Onzième film de David Fincher, "Mank" revisite en noir et blanc le Hollywood des années 1930 à travers le regard d'Herman J. Mankiewicz, critique social lucide mais scénariste alcoolique aux penchants autodestructeurs qui s'efforce de finir "Citizen Kane" (1941), l'une des plus grandes oeuvres de l'histoire du cinéma au complexe kaléidoscope temporel.
Avec en toile de fond la crise économique qui traverse l'Amérique post-Grande Dépression et les manipulations politiques qui président à l'élection au poste de gouverneur de Californie en 1934, "Mank" retrace la trajectoire Herman J. Mankiewicz menée dans l'ombre de la légende Orson Welles. L'histoire d'un script écrit au sprint, en soixante jours chrono dans un ranch isolé, à l'abri des tentations.

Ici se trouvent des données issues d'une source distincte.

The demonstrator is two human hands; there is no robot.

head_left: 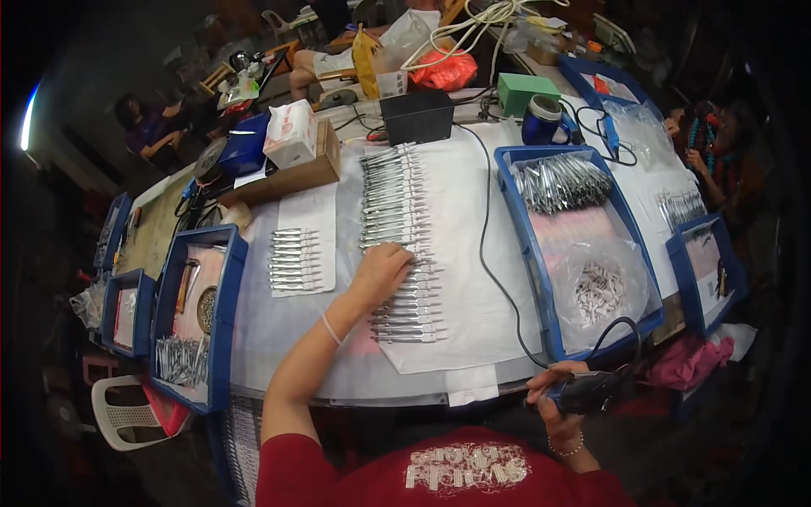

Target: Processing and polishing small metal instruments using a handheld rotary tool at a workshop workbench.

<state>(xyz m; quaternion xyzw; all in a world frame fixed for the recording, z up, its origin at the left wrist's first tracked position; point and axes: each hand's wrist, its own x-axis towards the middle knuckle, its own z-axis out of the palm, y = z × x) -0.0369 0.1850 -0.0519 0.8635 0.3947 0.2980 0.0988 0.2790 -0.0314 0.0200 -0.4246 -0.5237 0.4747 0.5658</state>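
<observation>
A long column of slim silver metal rods with white ends lies side by side on white cloth in front of me. My left hand rests over the middle of this column. Its fingers are curled together at the rods' white ends, and the hand hides what is between the fingertips. At the table's near edge, my right hand is wrapped around a dark corded hand tool with a bluish part; its exact kind is unclear. To the left, a shorter group of similar rods lies on another white cloth.
A blue tray on the right holds many metal rods and a bag of small white pieces. Another blue tray stands left. A black cable crosses the cloth. A blue mug and black box stand farther back. Other people sit nearby.
</observation>
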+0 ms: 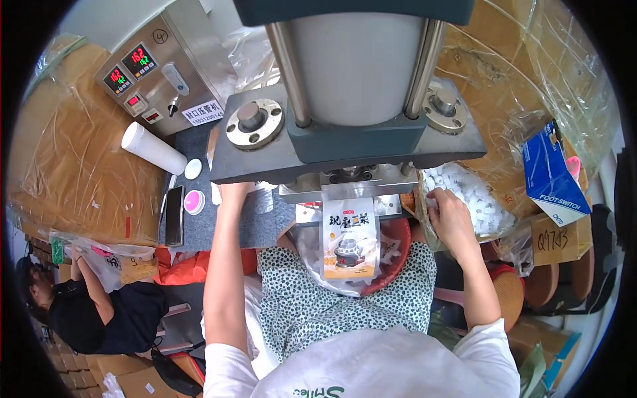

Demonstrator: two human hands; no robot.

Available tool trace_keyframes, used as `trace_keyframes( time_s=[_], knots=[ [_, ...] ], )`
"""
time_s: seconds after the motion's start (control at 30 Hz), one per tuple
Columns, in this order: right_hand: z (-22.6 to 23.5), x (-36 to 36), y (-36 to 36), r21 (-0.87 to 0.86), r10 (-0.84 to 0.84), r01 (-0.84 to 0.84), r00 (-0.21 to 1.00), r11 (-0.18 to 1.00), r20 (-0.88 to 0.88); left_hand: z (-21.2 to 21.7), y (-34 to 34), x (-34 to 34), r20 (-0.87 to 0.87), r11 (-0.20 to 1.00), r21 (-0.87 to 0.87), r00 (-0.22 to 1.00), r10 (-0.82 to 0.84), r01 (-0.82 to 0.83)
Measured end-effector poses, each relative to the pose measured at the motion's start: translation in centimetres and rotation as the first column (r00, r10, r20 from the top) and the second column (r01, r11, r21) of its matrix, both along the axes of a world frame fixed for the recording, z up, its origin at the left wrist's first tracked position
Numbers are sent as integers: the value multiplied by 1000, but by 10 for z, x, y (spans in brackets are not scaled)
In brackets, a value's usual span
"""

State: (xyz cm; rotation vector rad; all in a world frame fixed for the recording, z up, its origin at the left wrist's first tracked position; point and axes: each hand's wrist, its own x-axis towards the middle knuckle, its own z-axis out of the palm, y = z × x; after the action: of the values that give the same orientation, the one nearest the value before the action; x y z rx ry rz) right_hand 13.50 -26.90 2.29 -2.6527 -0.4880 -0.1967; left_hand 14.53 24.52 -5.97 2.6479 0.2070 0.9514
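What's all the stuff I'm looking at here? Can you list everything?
Press machine: one, grey metal, centre top.
Printed pouch: one, white and orange, hanging under the press.
Red basin: one, on the lap beneath the pouch.
Bag of small white pieces: one, clear, right of the press.
Control box: one, steel with red displays, upper left.
White tube: one, lying by the control box.
Blue carton: one, far right.
Co-worker: one, black top, lower left.
Left hand: reaching under the press edge, fingers hidden.
Right hand: at the bag of white pieces.
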Motion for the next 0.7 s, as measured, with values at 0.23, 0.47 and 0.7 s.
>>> trace_keyframes(
  time_s=[0.23,0.47,0.7],
  knots=[
    [-6,0,-17,178,-60,65,998,982,-32,-2,-59,-9,-375,1000,27,927,1,10],
    [11,0,-5,369,-32,64,995,927,-94,5,-89,-81,-306,999,-13,951,39,-45],
    [29,-22,13,674,259,-16,930,739,-262,7,-143,-166,-290,990,121,956,-37,75]
  ],
)
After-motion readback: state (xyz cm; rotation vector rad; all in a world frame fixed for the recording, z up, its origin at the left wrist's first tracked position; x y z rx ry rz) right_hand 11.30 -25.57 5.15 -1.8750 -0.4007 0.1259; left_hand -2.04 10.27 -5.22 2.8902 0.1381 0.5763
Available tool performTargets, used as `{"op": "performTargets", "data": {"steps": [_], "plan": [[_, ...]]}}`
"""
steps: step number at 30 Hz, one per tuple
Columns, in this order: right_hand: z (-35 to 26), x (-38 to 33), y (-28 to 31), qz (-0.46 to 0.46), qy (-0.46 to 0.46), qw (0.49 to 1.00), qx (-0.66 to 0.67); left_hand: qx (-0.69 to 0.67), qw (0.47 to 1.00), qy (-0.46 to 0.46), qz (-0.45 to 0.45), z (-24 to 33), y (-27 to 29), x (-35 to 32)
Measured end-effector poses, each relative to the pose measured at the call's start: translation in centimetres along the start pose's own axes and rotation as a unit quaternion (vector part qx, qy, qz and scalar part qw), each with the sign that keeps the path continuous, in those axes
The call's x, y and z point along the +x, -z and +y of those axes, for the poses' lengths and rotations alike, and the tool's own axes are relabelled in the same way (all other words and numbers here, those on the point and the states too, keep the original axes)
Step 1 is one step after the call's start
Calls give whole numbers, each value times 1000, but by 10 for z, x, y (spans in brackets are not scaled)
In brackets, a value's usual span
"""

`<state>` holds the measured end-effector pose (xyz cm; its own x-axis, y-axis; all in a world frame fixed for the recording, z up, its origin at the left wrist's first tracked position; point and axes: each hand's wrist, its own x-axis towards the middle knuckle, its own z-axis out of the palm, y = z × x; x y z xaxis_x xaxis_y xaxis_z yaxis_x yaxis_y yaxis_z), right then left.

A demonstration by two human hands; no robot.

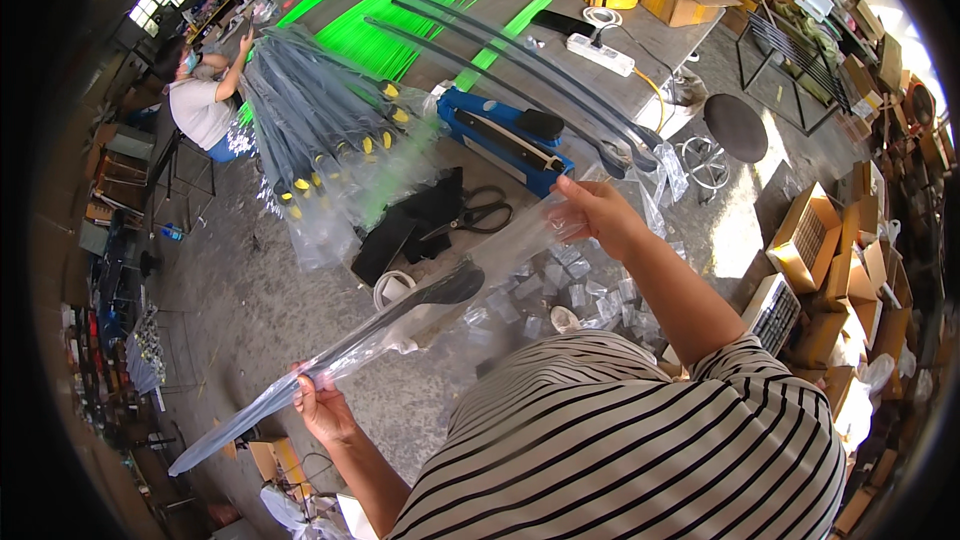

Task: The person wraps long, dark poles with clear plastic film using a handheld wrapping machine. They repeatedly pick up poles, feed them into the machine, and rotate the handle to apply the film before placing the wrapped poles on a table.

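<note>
Head view: clear plastic sleeve (517, 255), stretched between left hand (322, 410) and right hand (603, 215).
Hands: both closed, left around the sleeve's narrow part, right pinching its wider end.
Dark rod (452, 287): inside the sleeve, broad end toward the right hand.
Scissors (463, 223): beyond the sleeve, between the hands.
Blue-and-black device (500, 142): on the bench (660, 45), just beyond the right hand.
Green strips (400, 25): bench, farther out.

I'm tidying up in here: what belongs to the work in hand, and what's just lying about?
Seems in use:
clear sleeve, held by left hand and right hand
dark piece inside it
perhaps the blue machine

Seems lying about:
scissors
stool
</note>
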<state>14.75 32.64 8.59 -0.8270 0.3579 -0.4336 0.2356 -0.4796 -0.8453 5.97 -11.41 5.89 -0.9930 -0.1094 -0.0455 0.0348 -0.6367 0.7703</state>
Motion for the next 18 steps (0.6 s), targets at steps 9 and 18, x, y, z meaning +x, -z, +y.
{"op": "performTargets", "data": {"steps": [9, 18], "plan": [[13, 37, 19, 24, 80, 989, -121, 28, 1000, 8, -9, -28, -5, -5], [11, 77, 43, 15, 46, 972, -231, 28, 999, 2, 36, -51, -23, -15]]}}
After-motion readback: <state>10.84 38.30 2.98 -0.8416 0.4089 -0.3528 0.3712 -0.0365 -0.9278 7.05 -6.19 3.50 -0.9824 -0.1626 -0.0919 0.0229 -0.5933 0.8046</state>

Le huis clos du cinéaste se pare de nombreux flashbacks qui éclairent les relations du scénariste, frère du réputé réalisateur Joseph L. Mankiewicz brillamment incarné par Gary Oldman, ainsi que son état d'esprit. Notamment ses liens avec le magnat milliardaire de la presse William Randolph Hearst, modèle du personnage de Kane ainsi que le rapport tumultueux avec le metteur en scène durant le processus créatif du film.
Obsessions et paranoïas
Sur la base d'un scénario de son père Jack Fincher, le réalisateur de "Seven", "Fight Club", "Zodiac" ou "The Social Network" réussit "un film jubilatoire et poignant", selon Rafael Wolf, critique cinéma de la RTS. Il aborde subtilement les questions de manipulations et de faux-semblants, d'obsessions et de paranoïas en dépeignant la vanité humaine, les rapports de force relationnels et une Amérique hantée par la peur du communisme.
"Mank", en plus de relancer la durable polémique sur la réelle paternité de "Citizen Kane", peut aussi se lire comme l'anticipation du devenir d'Orson Welles, futur artiste vieillissant et maudit. Un long-métrage sur le cinéma dont le cinéma n'a pas voulu qui restitue ses lettres de noblesse au métier de scénariste.